JasonVmware
Enthusiast
Enthusiast

Help with failover

Jump to solution

Hello all

I have a lab setup with the network settings showing in the pics provided below. When I pull out one of my network connections to my psyhical nics to simulate a NIC failure not all my VM's stay online. Only half of the VM's will stay online. Is this a setup issue or is this by design with Oringinating port ID ?

Anyhelp would be greatly appricated.

0 Kudos
1 Solution

Accepted Solutions
SkyC
Enthusiast
Enthusiast

Try changing the Network Failover Detection to beacon probing, often the blade chassis will present a link to the blade server even if the uplink is unplugged. ESX doesn't detect the failover.

View solution in original post

0 Kudos
12 Replies
Mark_Bradley
Enthusiast
Enthusiast

Hi,

When you say that half of the VM's stay online when you pull the cable to simulate NIC failure, how long did you wait to see if the VM's came online?

Sounds like comms to some of the VM's are affected, if you open a console session to one of those VM's can it communicate with the outside world?

Are all the VM's the same OS/configuration?

__________________________________________________________________________________________ Check out my blog at http://www.ridethevirt.blogspot.com
0 Kudos
JasonVmware
Enthusiast
Enthusiast

Ya all the VM's are the same OS (Windows Server 2008) except the VC server which is 2003 R2 SP2, I waited about 15min I figured that was more then enough time for it to fail over.
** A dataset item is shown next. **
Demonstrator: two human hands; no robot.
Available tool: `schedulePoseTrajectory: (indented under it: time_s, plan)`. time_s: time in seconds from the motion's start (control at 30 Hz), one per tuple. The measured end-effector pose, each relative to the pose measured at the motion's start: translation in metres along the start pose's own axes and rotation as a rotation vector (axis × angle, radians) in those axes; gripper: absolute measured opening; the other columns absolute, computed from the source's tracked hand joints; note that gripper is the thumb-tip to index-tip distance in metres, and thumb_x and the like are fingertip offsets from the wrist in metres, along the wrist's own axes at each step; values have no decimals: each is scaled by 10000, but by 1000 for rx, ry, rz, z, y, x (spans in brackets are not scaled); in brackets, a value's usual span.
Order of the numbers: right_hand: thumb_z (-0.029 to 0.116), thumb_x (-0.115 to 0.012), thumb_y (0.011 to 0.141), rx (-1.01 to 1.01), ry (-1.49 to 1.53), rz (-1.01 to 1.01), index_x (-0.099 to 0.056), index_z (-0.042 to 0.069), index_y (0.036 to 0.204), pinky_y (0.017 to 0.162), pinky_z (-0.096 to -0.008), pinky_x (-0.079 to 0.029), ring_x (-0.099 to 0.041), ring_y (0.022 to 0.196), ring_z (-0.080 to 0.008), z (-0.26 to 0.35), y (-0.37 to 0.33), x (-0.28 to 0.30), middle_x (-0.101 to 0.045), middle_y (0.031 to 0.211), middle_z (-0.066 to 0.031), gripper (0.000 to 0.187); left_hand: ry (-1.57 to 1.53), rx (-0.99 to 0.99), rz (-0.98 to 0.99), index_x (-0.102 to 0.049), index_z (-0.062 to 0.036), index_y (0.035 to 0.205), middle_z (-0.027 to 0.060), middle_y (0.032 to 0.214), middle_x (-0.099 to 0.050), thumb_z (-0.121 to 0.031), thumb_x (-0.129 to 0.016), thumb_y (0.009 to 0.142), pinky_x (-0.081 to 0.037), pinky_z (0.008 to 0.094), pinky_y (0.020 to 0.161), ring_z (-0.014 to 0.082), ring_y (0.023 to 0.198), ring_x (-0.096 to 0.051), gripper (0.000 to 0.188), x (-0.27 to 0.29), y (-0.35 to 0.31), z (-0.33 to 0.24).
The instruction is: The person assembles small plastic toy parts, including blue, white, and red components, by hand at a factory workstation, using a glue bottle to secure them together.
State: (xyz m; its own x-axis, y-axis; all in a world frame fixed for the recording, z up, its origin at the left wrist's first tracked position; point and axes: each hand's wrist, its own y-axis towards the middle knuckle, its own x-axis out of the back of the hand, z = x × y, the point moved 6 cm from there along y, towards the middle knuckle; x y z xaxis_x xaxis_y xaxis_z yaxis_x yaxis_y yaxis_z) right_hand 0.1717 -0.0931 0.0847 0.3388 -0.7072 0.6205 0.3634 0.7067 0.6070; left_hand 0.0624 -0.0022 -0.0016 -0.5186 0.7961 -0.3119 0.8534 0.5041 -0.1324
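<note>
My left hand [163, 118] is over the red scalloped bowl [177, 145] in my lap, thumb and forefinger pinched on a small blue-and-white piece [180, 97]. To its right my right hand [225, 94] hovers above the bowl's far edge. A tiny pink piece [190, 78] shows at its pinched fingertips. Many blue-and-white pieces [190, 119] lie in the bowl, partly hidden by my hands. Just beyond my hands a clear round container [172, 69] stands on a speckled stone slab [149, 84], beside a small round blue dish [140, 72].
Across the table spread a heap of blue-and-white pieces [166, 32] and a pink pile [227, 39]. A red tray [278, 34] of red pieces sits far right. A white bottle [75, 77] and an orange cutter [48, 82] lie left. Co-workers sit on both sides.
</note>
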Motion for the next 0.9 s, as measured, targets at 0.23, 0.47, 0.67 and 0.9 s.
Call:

I did not try to ping out from the console. I will have to give this a try and let you know. The ESX was still reporting in VC and could be controlled through VC so I wouldn't imagine it was having communication issues however it is possible. The Console port group is also on a different set of nics though. I pulled the cable out on vmnic1 to test a nic failure on the VM Network and half the vms' went offline. When I plugged the nic back in the VM's came back online. When I pulled the cable plugged into vmnic3 the other half of the VM's went offline.

0 Kudos
M__Y_
Enthusiast
Enthusiast

Hi,

If you have a vSwitch with 2 NICs, the first guest will use the first NIC, the second guest will use the second NIC, the third VM will use the first NIC, the fourth VM will use the second NIC, etc.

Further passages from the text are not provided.